From January to March 2015 he served as commander of the USPHS Monrovia Medical Unit in Liberia, which was the only U.S. government hospital providing care to Ebola patients.

===Post-government career===
Retiring from the USPHS in September 2015, Lushniak joined the faculty of the Uniformed Services University of Health Sciences. He served as the chairman of the Preventive Medicine and Biostatistics department.

In January 2017 he became the dean of the University of Maryland School of Public Health.

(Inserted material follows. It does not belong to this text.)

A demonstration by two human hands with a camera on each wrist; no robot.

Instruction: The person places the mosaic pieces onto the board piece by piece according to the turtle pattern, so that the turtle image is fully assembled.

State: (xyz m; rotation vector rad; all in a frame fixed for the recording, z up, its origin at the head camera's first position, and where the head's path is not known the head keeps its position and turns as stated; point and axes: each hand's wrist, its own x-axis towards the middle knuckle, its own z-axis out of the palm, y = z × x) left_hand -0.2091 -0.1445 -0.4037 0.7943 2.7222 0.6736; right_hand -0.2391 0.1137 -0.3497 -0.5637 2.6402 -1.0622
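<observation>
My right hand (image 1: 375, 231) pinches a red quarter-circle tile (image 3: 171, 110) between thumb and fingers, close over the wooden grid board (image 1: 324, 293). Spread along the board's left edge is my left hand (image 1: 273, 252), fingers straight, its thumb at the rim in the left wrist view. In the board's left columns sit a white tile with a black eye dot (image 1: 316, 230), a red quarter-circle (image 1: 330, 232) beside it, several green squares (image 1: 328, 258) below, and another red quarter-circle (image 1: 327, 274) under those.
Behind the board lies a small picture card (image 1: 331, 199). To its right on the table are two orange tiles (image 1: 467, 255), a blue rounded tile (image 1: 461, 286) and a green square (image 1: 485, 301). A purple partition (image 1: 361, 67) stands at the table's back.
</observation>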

==Awards and decorations==
Lushniak is the recipient of the following awards and decorations:
- Uniformed services awards and decorations

| Badge | Field Medical Readiness Badge |  |  |  |  |  |
| 1st row | Public Health Service Distinguished Service Medal |  |  | Surgeon General's Medallion |  |  |
| 2nd row | Surgeon General's Exemplary Service Medal |  | Public Health Service Outstanding Service Medal with 1 gold award star |  | Public Health Service Commendation Medal |  |
| 3rd row | Public Health Service Achievement Medal with 1 award star |  | Public Health Service Citation Medal |  | Public Health Service Outstanding Unit Citation with 3 bronze service stars |  |
| 4th row | Public Health Service Unit Commendation with 1 silver and 4 bronze service stars |  | Navy Meritorious Unit Commendation |  | Public Health Service Hazardous Duty Award |  |
| 5th row | Public Health Service Foreign Duty Award |  | Public Health Service Special Assignment Award |  | Public Health Service Crisis Response Service Award with 2 service stars |  |
| 6th row | Public Health Service Bicentennial Unit Commendation Award |  | Public Health Service Regular Corps Ribbon |  | Commissioned Corps Training Ribbon |  |
| Badges | Deputy (or acting) Surgeon General Badge |  |  | Department of Health and Human Services Identification Badge |  |  |

==Personal life==
Lushniak is married with two daughters, is active in the Ukrainian-American community and is member of Plast Ukrainian Scouting Organization, serving at youth camps for Ukrainian scouts in Wisconsin and New York.